Market Highlights
- US Payrolls Disappoint
- ECB Keeps Rates on Hold
- Oil Falls Hard
US Payrolls Disappoint
The US dollar is up across the board this morning as non-farm payrolls were released showing a decline of 467 thousand jobs on expectations of a drop of 360 thousand. The unemployment rate was near expectations and is getting very close to double digits, settling in at 9.5% with no signs of stopping in the near term. European shares are down in late trade on the news and North American indexes look set to open in negative territory. Investors turn their focus away from sentiment and back to fundamentals. That being said, the US dollar will continue to find support with bad news, as investors still remain content to park their money in US treasury bonds any time there is uncertainty in the market. Clearly, uncertainty has been the major theme over the past couple of weeks, which has served to stop the slide in the USD. However, any clear signs of recovery would certainly change that.
China is yet again in the headlines vis a vis the US dollar, as reports surfaced yesterday that the nation would like to officially discuss the possibility of a super sovereign currency at next week’s G8 meeting in Italy. This put the USD under serious pressure yesterday, although a senior Chinese official has today denied any knowledge of this and the USD has since reversed course. The dollar really seems to be at the mercy of whoever is saying what on any given day, so stay tuned as the rhetorical back and forth continues.
ECB Keeps Rates on Hold
The European central bank had their policy meeting last night and decided to leave rates on hold at 1% as expected. In their statement the board stated that stabilization and recovery will not be seen in Europe until 2010 and that downside risks still remain to the European economy. The unemployment rate was also released, coming in worse than expected at 9.5%, paralleling the labour situation in the US. The EUR has fallen 1% today on the news but is still trading within the all too familiar ranges we have been seeing lately.

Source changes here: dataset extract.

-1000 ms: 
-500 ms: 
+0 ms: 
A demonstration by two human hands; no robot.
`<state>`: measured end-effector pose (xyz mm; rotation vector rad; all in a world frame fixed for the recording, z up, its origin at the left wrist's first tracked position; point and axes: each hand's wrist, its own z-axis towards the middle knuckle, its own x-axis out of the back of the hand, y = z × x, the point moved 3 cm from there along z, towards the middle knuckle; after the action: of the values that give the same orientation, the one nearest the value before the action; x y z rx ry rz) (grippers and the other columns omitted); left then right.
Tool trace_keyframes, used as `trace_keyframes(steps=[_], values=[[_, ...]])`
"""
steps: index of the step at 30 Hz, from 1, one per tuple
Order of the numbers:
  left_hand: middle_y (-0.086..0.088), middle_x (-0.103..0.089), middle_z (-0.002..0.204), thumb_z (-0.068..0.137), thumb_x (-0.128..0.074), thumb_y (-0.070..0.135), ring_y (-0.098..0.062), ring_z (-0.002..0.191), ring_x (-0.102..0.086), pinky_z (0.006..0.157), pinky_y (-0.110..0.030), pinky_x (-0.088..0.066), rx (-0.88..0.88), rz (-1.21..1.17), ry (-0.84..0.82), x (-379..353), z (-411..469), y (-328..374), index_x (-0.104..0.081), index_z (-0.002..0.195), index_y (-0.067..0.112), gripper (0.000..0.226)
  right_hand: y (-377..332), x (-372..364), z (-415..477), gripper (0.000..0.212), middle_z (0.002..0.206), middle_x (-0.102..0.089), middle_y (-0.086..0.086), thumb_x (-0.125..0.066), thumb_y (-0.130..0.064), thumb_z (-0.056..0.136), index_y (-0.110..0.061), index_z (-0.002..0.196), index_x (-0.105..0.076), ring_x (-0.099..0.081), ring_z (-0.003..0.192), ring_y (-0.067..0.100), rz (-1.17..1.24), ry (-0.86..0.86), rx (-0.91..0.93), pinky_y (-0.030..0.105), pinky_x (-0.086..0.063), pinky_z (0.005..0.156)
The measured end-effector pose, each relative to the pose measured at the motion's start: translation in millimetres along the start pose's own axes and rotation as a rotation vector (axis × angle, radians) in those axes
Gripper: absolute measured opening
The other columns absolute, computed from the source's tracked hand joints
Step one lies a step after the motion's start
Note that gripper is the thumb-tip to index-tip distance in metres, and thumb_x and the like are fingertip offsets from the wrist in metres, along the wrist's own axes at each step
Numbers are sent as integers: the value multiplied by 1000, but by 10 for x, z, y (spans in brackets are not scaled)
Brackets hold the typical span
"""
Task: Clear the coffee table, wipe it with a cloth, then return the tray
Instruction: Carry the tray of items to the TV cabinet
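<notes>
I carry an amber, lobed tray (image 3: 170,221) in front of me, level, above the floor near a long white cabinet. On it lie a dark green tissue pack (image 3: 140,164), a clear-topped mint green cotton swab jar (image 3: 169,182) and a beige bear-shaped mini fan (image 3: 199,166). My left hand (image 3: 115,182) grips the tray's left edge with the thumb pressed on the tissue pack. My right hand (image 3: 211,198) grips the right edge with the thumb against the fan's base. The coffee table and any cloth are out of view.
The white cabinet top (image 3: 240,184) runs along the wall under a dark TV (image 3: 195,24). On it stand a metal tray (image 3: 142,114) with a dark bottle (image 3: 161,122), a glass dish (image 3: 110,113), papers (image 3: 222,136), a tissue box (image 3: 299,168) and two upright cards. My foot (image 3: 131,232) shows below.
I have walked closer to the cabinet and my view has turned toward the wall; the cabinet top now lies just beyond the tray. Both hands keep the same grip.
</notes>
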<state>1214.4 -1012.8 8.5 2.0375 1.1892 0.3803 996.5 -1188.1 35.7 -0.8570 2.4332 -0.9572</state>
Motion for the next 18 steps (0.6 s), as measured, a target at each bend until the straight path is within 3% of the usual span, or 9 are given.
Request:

There were a few overnight events coming from Switzerland and Sweden that helped stem the fall of the Euro. The Swiss national bank was playing the verbal intervention game again, saying that they would not hesitate to intervene once again in currency markets in order to stem the strength of the Swiss franc. They would usually go about this by selling francs and buying Euros so as a result the Euro found a little support. Sweden’s Riksbank surprised the market overnight by cutting interest rates to an all time low of 0.25% and offering billions in loans in an effort to help the county’s worst downturn since the 1940’s. The Swedish krone is the biggest mover of the currencies as a result, trading down over 2% on the day against the USD.
Oil Falls Hard
The price of crude oil has gapped well lower this morning on the disappointing data out of the US and its negative implications for demand going forward. Crude oil is currently trading at 66.70 per barrel, off over $5 per barrel from yesterday’s highs and 4% on the day. The fall in the Canadian dollar on negative risk sentiment today has gained some steam as oil has sold off, highlighting Canada’s exposure to cyclical commodities. The commodity currencies have been the hardest hit today, with the CAD, AUD and NZD all selling off well over 1% on the day. The data calendar is light for the rest of the week, as people head for the exits early for the Independence day weekend.